Она сел на пол, прислонился к нижней полке и посмотрел на ряды чудовищ.
Если бы они только могли выйти на свет. Если бы была дверь — сколько бы пищи они получили! Костя облизнулся, и все щелкнули зубами, засвистели хоботками, заскребли когтями.
— Наверное, есть какой-то путь, — подумал он, — определенно, мы можем выйти в люди, и тогда мир закончится, и воцарится вселенский ад, и мне будет хорошо, и Он призовет меня вновь, и я буду рядом.
Дьявол!
При мысли о нем он почувствовал тепло и радость. Казалось, это был целый мир, готовый пустить его к себе и одарить настоящей любовью.
— Ладно, прости, амиго, — сказал Петькин.
— Только за это, — сказал Костя, не открывая глаз.
— А что еще?
— Это не важно. Главное — это гордыня. И еще — паркур. Ты будешь страдать за паркур.
— Брат, ты точно сошел с ума, — сказал Алёша, — ты извини, но это так. Может быть, тебе поспать надо?

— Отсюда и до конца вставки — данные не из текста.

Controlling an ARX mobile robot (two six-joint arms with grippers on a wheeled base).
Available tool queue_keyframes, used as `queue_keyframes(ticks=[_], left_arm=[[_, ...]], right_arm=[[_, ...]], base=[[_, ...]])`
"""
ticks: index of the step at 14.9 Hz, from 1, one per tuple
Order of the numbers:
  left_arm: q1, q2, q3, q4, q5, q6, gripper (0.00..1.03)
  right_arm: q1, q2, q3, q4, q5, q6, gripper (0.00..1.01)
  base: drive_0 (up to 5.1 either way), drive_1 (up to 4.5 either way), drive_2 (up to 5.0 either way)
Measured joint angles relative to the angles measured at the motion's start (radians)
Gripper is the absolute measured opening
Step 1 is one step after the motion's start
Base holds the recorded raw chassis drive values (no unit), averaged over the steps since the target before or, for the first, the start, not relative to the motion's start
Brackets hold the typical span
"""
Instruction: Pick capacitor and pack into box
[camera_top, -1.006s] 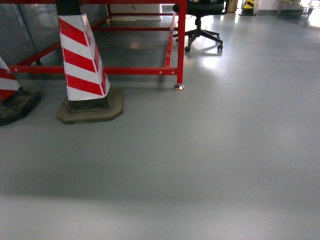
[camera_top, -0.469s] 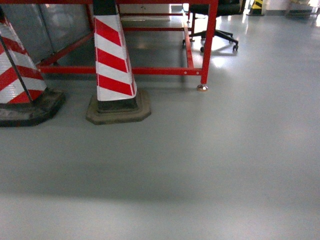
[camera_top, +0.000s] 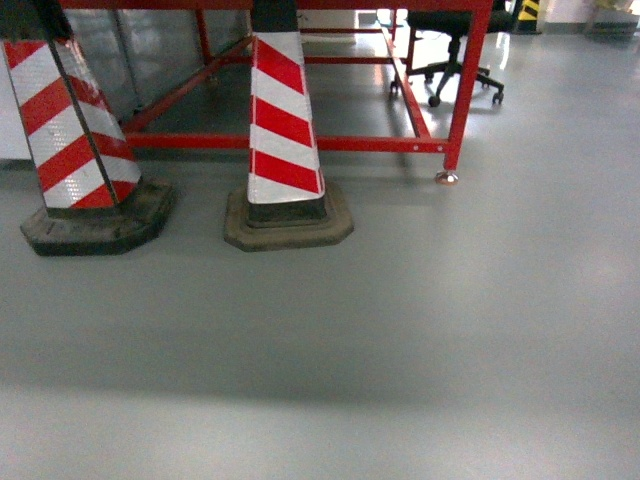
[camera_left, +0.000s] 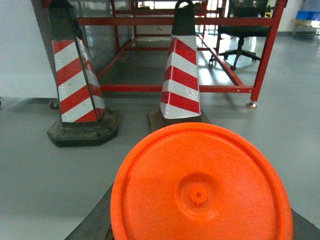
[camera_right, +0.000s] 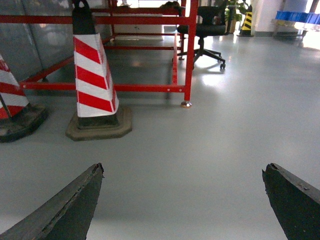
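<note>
Right tool (camera_right: 182, 200) stands with its dark fingers (camera_right: 65, 205) spread wide over bare grey floor (camera_top: 420, 340), nothing between them. Left tool holds an orange disc (camera_left: 200, 185) — its fingers show only as dark edges under the disc, so I cannot tell how they are set. Neither the box nor any capacitor appears in any view. Ahead: two red-and-white striped cones (camera_top: 283, 130) on dark octagonal bases, side by side, in front of a red steel frame (camera_top: 470, 80) — a black office chair (camera_top: 460, 30) beyond it.
</note>
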Motion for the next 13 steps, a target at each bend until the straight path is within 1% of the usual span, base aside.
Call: queue_keyframes(ticks=[6,13], left_arm=[[0.0,0.0,0.0,-0.002,0.0,0.0,0.44],[0.0,0.0,0.0,-0.002,-0.001,0.0,0.44]], right_arm=[[0.0,0.0,0.0,0.004,0.0,0.0,0.98],[0.0,0.0,0.0,0.003,-0.002,0.0,0.98]], base=[[-5.0,2.43,2.4],[0.0,0.0,0.0]])
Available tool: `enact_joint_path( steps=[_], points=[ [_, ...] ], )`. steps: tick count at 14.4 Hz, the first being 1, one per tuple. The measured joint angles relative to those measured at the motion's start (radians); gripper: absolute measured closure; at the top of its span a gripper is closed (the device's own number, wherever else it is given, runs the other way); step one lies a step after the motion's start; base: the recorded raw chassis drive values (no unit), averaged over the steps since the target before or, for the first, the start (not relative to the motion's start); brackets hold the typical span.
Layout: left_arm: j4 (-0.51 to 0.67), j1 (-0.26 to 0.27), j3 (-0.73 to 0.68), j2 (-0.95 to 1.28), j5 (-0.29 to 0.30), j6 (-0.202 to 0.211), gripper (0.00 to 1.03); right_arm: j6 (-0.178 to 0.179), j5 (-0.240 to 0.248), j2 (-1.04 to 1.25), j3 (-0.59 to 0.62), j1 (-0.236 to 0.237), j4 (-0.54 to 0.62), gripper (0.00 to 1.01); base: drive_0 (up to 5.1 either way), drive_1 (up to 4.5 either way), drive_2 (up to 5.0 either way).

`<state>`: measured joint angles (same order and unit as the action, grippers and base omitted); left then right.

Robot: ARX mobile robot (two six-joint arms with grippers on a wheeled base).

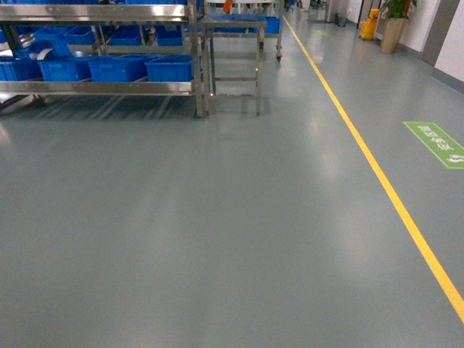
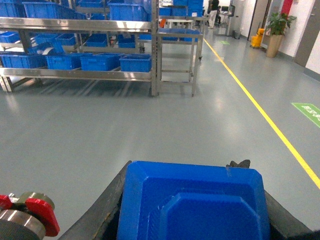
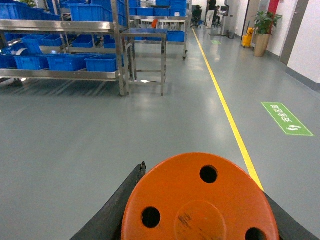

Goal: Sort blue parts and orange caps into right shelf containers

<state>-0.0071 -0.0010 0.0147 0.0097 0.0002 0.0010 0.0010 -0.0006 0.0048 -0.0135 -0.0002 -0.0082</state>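
Looking ahead, I see open grey floor (image 1: 217, 232) between me and the shelf (image 1: 98, 87), with one yellow line (image 1: 377, 170) at right. My left tool (image 2: 192, 220) grips one blue part (image 2: 192, 200); my right tool (image 3: 200, 220) grips one orange cap (image 3: 200, 200). Four blue bins (image 1: 116, 67) stand on the lower shelf row.

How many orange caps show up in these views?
1 for certain: the orange cap between the right gripper's jaws, filling the bottom of the right wrist view. A small orange thing on the far steel stand is too distant to identify. More may be hidden in bins.
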Motion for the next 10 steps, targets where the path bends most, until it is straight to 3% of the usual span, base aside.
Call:
enact_joint_path(
  steps=[10],
  points=[
    [0.004,0.000,0.000,0.000,0.000,0.000,0.59,0.000,0.000,0.000,0.000,0.000,0.003,0.57,-0.1,4.23,-4.3]
  ],
)
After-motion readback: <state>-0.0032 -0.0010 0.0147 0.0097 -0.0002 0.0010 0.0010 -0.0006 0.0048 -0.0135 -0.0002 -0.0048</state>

— Мы сейчас не можем спать, — сказал Петькин.
— Но и его мы не можем бросить, — возразил Алеша, — а ты, братан, в натуре, в натуре. В натуре, ты дурак какой-то. Не видишь, у чувака крыша с катушек слетела. Да у кого угодно бы слетела! Я еще удивляюсь, как я нормальный. Короче, надо, чтобы Костя пришел в себя. Так у нас ничего не получится. И надо пойти двери закрыть. Рома наверняка их открыл. Надо проволокой завязать.
— А если он вернется? — спросила Аня.
— Навряд ли. Он что, пошел в сортир и провалился?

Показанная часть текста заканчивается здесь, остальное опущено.